The property owner, Hillman, testified that he had told James Marable that his (Hillman’s) trash barrel had rotted out and that he (Hillman) was going to have to haul his trash to a ravine (near where the marihuana was planted). Hillman further testified that he later discovered that his trash had been picked up and that two new trash barrels had been substituted for his old one. Hillman assumed that James Marable had replaced the barrels, since James was the only person Hillman had told about the matter.
Additionally, Glen Bolt, an inmate of the jail, testified that while James Marable was in jail that James had said that he “had people harvesting his other marihuana, having it moved out” and that he would bring Bolt some marihuana to the jail. Bolt testified that Marable later brought a paper sack with marihuana to the jail and dropped it in the outside dumpster in accordance with their conversation.

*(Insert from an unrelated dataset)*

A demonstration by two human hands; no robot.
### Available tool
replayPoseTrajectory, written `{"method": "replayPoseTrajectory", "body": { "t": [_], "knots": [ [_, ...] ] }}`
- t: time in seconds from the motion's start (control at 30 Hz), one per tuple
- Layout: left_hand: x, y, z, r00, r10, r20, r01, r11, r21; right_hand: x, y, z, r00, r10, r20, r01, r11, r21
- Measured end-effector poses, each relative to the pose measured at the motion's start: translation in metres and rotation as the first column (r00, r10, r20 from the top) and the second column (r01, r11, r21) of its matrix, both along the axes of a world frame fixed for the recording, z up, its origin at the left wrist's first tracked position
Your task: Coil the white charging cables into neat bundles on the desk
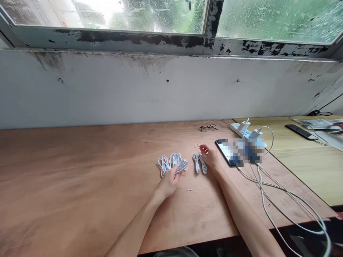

Although this testimony does tend to link James Marable to the planting, care, and control of the marihuana, it entirely fails to address any relationship between Virginia Marable and the contraband. There is only minimal evidence about Virginia Marable. There is testimony that she lived on the property. There is also testimony that she provided some herbs and tomato plants to some of her co-workers. A neighbor, when asked which of the Marables he had seen working in or around the greenhouse, specifically stated that he had seen James and Mary, but that he had never seen Virginia at the greenhouse.
This testimony does not prove anything beyond mere presence on the property. No testimony or evidence suggests that she attempted to encourage or aid any other person in committing the offense. The State did not introduce any evidence of conduct suggesting that the wife exercised control over the marihuana or that she aided or encouraged her husband in his possession of the marihuana. The court found insufficient evidence to support the conviction in Brady v. State, 771 S.W.2d 734 (Tex.App.-Fort Worth 1989, no pet.) In that case, the Fort Worth court considered a situation in which a husband was growing marihuana in a family greenhouse. The State failed to produce any evidence that the wife knew that the marihuana was in the greenhouse or that she aided or encouraged her husband in his *10possession of the marihuana. Citing, Cude v. State, 718 S.W.2d 46, 47 (Tex.Crim. App.1986).
We find the evidence insufficient to support the jury’s verdict. The judgment of conviction is reversed and reformed to show acquittal.